At the end of a field season the specimens need to be shipped back to the museum in which they will be studied. By muscle power (or sledge or helicopter) the bags or bones and jackets are moved to the off-road vehicles, then driven back (or shipped via some other transport) to a lab.


Step 4: Preparation

Back at a laboratory the field specimens need to be prepared before they can be stored and studied. Some require very little work: often teeth need very little cleaning or repairs, for instance. But in many cases there is a substantial amount of work required, done by a special group of technical paleontologists called preparators.

Specimens in jackets can be stored in these until they are ready for preparation. (In fact, there are jackets from the 19th Century Yale field expeditions still unopened in the collections of the Peabody Museum!) But since most paleontologists actually want to study the bones that they found, jacketed specimens need to be removed from their jackets. This is done in a preparation lab. These have appropriate tables, lighting, HVAC and other air handling equipment, and especially cutting, drilling, and scribing devices. Preparators carefully open the jacket and excavate the bones from the sediment. They will often be applying special consolidents and other protectors on it the bone.

There may be more serious repairs required: gluing together broken pieces, for instance. Larger specimens need a new sort of jacket: a storage jacket, to protect them while they are in cabinets and shelves.
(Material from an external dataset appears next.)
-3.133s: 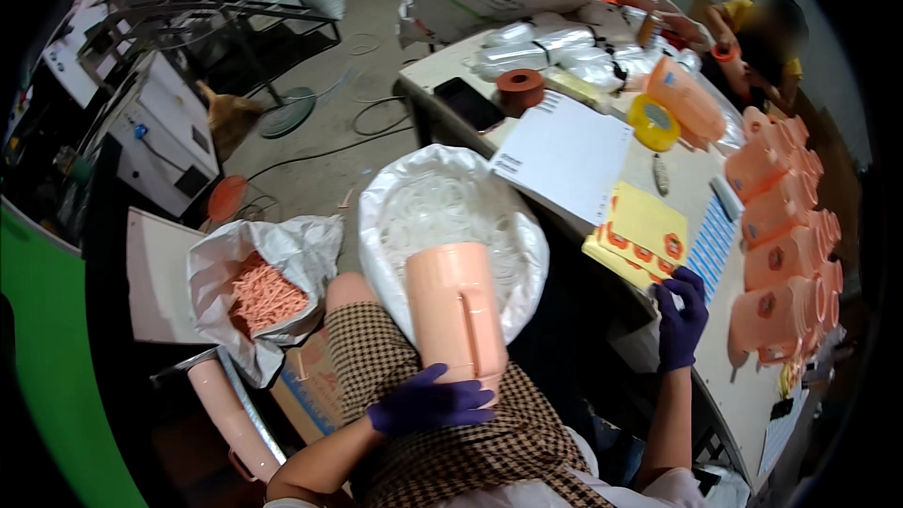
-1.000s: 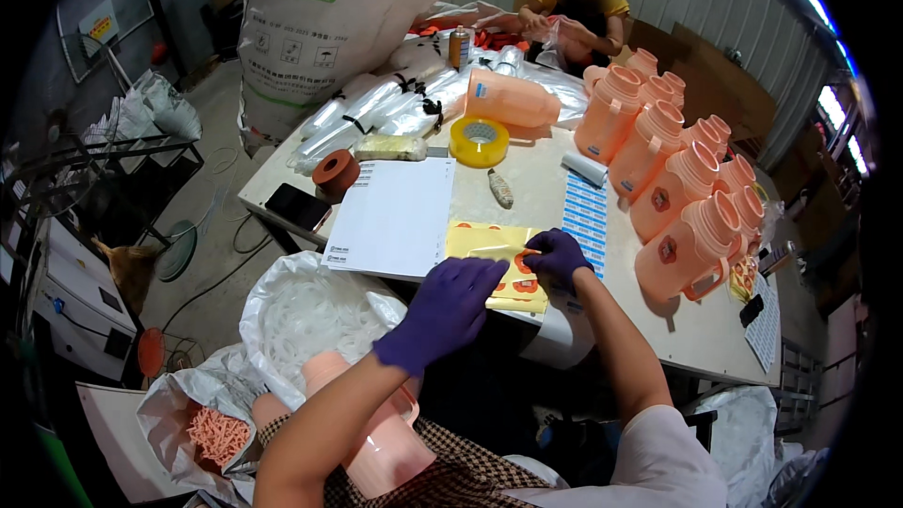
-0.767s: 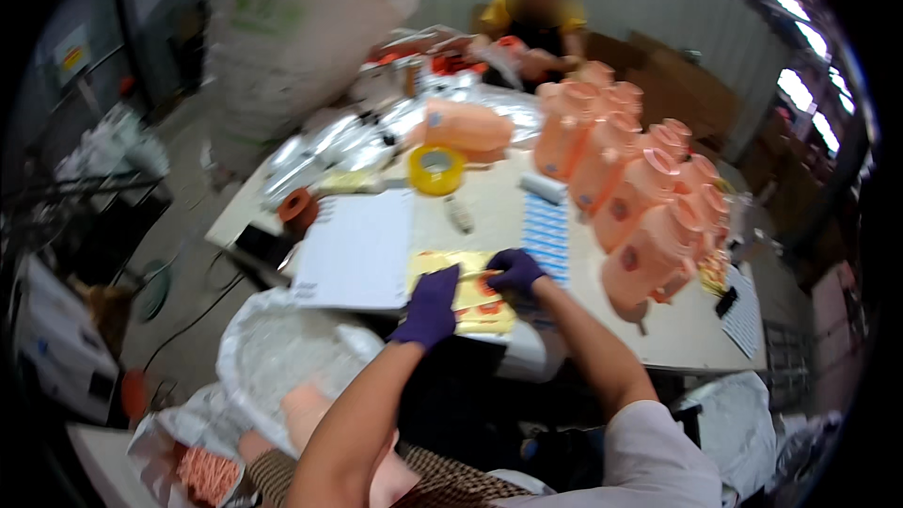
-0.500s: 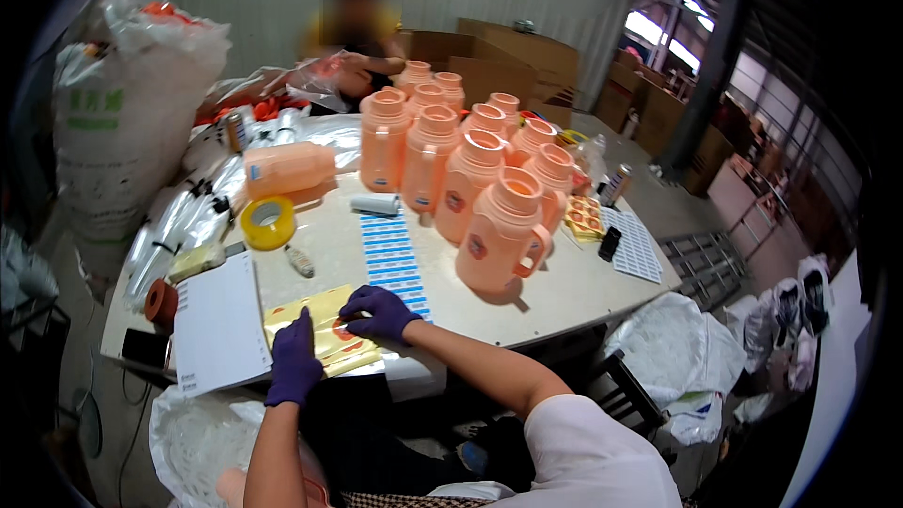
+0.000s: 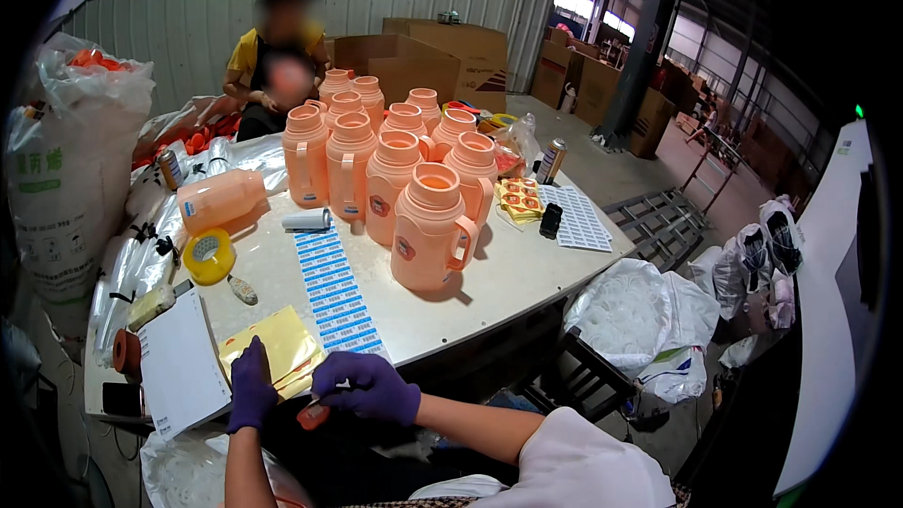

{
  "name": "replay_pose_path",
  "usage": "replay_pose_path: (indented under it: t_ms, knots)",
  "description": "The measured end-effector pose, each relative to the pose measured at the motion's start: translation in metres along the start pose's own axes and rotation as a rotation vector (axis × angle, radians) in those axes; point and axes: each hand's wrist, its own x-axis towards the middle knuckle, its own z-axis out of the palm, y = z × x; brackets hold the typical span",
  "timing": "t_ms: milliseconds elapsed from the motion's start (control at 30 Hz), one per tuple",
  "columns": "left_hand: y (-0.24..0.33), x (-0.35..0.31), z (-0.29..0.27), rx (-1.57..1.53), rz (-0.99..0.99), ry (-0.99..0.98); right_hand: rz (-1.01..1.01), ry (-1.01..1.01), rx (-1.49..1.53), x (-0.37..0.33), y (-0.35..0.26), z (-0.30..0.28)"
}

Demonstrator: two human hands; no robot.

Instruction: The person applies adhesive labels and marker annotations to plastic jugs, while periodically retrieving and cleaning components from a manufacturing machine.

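My left hand (image 5: 252, 388), in a purple glove, lies with outstretched fingers on the near part of a yellow sticker sheet (image 5: 273, 341). My right hand (image 5: 365, 386), gloved the same, is closed in a pinch just off the table's near edge. From its fingertips hangs a small red sticker (image 5: 312, 415). Beside the yellow sheet a strip of blue-and-white labels (image 5: 331, 287) runs away from me, its far end at a pale roll (image 5: 307, 219). A stack of white label sheets (image 5: 188, 369) sits left of my left hand.
Several peach flask bodies with handles, such as the nearest flask (image 5: 425, 249), stand mid-table; another flask (image 5: 222, 200) lies on its side. Tape (image 5: 209, 256) sits to the left. Another person (image 5: 273, 66) sits across the table. A bag (image 5: 628, 306) stands right of the table.
My right hand has come off the yellow sheet toward me, now with a red sticker in its fingers. My left hand stays on the sheet. The view has turned to the right.
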Motion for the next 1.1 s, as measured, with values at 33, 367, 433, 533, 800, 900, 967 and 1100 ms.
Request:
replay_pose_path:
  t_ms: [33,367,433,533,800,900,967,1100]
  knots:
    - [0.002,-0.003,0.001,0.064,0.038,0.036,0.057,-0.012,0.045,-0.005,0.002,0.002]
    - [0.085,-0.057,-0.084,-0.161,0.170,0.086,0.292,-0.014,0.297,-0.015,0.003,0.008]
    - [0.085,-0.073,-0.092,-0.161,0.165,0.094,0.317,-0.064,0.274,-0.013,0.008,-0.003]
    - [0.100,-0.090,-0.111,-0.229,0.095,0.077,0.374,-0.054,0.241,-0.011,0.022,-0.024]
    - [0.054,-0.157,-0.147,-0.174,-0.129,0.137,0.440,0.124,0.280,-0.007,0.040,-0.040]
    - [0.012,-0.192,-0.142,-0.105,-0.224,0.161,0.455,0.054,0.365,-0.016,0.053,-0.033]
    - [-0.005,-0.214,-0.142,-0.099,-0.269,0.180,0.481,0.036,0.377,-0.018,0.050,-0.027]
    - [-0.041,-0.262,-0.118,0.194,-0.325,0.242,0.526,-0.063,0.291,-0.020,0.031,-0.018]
Copying Fossils: Casts: Another task that preparators have to do is duplicating fossils. This is the process of casting, an artificial equivalent to natural casts. This is done so that copies of the fossil can be shared with other researchers, used for display at other museums, brought to classrooms and other scientific outreach, and possibly for mounted specimens. Molds are made so that many plastic casts can be made.
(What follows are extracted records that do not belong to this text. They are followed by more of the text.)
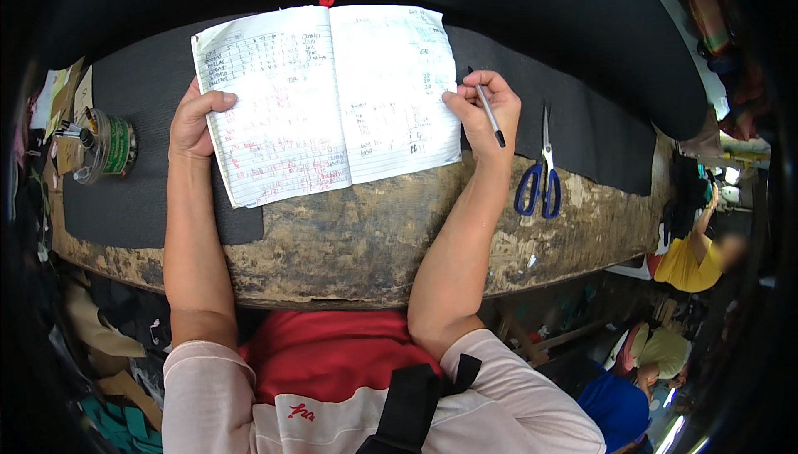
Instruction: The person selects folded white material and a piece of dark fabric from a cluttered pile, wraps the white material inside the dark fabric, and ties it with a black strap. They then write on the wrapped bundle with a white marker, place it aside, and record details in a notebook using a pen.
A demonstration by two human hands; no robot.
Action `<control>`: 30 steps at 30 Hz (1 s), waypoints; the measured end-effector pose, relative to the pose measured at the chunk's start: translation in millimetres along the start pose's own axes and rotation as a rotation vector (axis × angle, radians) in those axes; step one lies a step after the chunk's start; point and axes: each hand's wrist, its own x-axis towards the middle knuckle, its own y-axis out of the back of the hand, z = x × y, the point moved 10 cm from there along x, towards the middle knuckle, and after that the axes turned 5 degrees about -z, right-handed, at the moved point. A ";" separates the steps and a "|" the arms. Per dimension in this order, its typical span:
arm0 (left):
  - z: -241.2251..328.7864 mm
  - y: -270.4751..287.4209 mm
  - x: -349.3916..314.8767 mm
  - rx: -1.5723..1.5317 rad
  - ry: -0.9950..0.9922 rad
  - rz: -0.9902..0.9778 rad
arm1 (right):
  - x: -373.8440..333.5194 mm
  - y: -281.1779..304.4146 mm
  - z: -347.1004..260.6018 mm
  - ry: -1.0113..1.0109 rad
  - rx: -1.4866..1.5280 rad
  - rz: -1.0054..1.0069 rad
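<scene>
An open lined notebook (pixel 341 155), its pages full of handwriting in dark and red ink, is held up above the table. My left hand (pixel 196 122) grips its left edge, thumb lying on the page and fingers hidden behind. At the right edge my right hand (pixel 486 109) pinches the other page with its thumb. A pen (pixel 489 113) with a grey barrel and black ends is also held in that hand, slanting across the fingers. To the right of it, scissors (pixel 544 173) with dark blue handles lie on the table, blades pointing away from me.
Black fabric (pixel 125 196) covers much of the worn wooden table (pixel 349 263). On the left stands a clear plastic tub (pixel 112 147) with a green label and pens. A large black roll (pixel 582 30) spans the back. Other people (pixel 690 263) are at the far right.
</scene>
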 end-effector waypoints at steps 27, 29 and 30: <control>-12.6 -20.9 -0.1 -0.058 0.016 -0.001 | -18.7 -8.6 -52.8 0.219 0.640 -0.272; -21.1 -29.3 0.3 -0.071 0.044 0.001 | -28.9 -26.0 -64.6 0.202 0.934 -0.381; -24.3 -32.0 0.8 -0.085 0.056 0.009 | -29.5 -33.2 -63.1 0.171 0.952 -0.337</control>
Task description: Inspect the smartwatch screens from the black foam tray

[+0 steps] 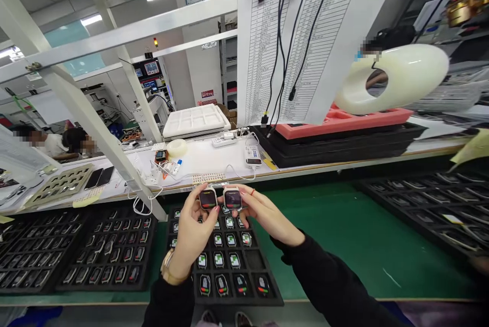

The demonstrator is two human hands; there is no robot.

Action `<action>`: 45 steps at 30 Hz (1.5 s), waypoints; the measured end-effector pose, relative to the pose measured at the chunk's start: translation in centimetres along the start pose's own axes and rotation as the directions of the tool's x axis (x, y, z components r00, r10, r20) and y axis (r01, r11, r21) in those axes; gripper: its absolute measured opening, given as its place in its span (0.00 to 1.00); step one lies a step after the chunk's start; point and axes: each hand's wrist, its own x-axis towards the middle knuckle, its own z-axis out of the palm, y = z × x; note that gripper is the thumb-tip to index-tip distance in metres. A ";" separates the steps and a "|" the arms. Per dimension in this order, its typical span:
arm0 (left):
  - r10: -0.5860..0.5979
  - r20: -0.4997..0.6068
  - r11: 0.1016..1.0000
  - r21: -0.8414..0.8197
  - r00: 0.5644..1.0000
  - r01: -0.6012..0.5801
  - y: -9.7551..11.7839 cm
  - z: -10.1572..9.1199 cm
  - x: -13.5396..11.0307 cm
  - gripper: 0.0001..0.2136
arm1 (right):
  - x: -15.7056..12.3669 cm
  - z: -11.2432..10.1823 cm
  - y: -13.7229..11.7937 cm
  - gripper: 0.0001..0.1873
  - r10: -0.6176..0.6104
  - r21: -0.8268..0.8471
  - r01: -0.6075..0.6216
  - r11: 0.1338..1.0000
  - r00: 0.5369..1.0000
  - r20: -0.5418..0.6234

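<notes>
Head view: each hand's fingers pinch one glossy, rounded-square watch body: left hand [193, 233], right hand [267, 215].

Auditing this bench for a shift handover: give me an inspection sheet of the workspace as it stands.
Surface: green mat under black trays.
Job's things: left watch body and right watch body, screens lit, held side by side above the centre tray of lit watch bodies.
Clutter: tape roll, pink foam, white tray.
Grippers: left hand and right hand each pinch one.
Cables: black leads hang over the printed sheet; white cable on the shelf.
Surroundings: people seated far left.
</notes>
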 end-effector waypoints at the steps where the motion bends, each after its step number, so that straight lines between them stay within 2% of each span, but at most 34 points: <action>1: 0.003 -0.008 1.000 0.001 1.000 -0.003 0.1 0.0 0.0 0.24 | 0.1 0.1 0.0 0.28 -0.001 0.000 0.001 1.000 1.000 0.010; 7: -0.011 0.025 1.000 0.004 1.000 0.011 0.1 -1.1 0.1 0.24 | 0.4 1.1 0.1 0.26 -0.028 0.010 0.028 1.000 0.999 0.044; 15: 0.027 0.115 0.999 -0.025 0.993 -0.024 0.4 -4.5 0.9 0.23 | 1.4 4.0 0.2 0.30 -0.075 -0.099 0.080 0.992 0.995 0.059; 21: 0.031 0.122 0.999 -0.047 0.992 -0.025 0.0 -6.8 1.0 0.22 | 2.1 5.8 1.2 0.31 -0.065 -0.101 0.070 0.992 0.997 0.050; 28: 0.034 0.125 0.998 -0.063 0.992 -0.026 0.4 -8.5 1.1 0.22 | 2.7 7.1 1.9 0.30 -0.081 -0.128 0.081 0.989 0.997 0.006; 36: 0.036 0.109 0.998 -0.050 0.993 -0.030 0.3 -9.1 0.9 0.23 | 2.7 7.7 1.6 0.29 -0.061 -0.129 0.055 0.990 0.997 -0.045; 45: 0.040 0.080 0.999 -0.038 0.996 -0.038 0.2 -7.7 1.0 0.24 | 2.4 5.7 1.6 0.33 -0.068 -0.084 0.069 0.994 0.998 0.016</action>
Step 5: Cataloging & Accessioning

Every specimen in a museum has to have a record; otherwise they are useless as data. So museums have catalogues listing each specimen, its identity, the site and formation it was from, who found it and when, etc. This process is called accessioning, and is the way a bone or tooth makes its way into the scientific record.

Specimen Numbers & Museum Abbreviations: Each fossil specimen accessioned in a museum has a particular code--a specimen number. This allows researchers to go back to the same specimen to attempt to replicate the observations of previous workers. Each specimen number consists of a museum abbreviation (representing the institution and collection in which the specimen is maintained) and a unique number associated with that specimen (different institutions have different algorithms for this; some simply list specimens sequentially in the order they were accessioned; others with codes that combine the year of discovery and other information.)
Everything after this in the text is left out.